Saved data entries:
== Segment start ==

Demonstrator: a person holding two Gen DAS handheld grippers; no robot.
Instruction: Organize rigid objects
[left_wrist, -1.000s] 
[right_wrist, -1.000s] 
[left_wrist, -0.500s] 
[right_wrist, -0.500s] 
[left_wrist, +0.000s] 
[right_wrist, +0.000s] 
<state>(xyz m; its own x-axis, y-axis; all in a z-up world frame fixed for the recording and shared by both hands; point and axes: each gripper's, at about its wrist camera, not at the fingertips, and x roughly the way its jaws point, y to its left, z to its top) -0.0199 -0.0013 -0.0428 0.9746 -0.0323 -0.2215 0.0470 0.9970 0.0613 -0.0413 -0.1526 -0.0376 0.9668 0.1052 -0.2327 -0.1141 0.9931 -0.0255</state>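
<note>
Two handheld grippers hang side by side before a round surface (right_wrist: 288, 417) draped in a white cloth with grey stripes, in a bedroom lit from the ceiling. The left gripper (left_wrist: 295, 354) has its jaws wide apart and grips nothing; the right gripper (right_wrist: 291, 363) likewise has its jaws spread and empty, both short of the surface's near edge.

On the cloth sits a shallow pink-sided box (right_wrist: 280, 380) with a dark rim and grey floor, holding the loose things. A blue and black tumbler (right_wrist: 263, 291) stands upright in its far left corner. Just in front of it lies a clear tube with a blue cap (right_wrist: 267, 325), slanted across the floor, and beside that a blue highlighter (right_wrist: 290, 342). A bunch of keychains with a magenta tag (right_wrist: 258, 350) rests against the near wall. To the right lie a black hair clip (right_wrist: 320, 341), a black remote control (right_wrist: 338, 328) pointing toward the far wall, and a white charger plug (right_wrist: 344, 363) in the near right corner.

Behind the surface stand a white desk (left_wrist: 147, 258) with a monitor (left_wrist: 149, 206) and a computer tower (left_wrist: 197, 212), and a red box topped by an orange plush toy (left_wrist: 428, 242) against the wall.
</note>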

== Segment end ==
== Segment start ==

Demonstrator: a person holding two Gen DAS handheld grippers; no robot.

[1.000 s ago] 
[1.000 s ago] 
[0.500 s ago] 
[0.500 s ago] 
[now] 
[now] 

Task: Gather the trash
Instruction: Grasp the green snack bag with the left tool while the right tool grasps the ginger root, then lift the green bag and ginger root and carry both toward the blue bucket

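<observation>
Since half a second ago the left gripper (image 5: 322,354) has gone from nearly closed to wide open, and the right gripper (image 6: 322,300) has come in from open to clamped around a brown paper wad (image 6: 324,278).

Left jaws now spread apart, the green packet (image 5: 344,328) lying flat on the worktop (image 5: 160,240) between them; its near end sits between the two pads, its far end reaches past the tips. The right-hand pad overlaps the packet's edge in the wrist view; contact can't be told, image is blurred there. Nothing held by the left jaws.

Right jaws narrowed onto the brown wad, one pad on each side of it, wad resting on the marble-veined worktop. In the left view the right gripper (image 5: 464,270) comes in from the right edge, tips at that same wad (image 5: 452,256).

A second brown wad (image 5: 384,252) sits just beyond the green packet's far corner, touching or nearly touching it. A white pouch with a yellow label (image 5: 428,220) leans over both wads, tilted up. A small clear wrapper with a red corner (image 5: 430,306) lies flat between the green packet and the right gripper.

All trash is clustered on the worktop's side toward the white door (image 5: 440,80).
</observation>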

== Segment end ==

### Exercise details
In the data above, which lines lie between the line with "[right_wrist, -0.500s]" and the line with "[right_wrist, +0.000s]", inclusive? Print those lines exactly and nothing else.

### Written response
[right_wrist, -0.500s] 
[left_wrist, +0.000s] 
[right_wrist, +0.000s] 

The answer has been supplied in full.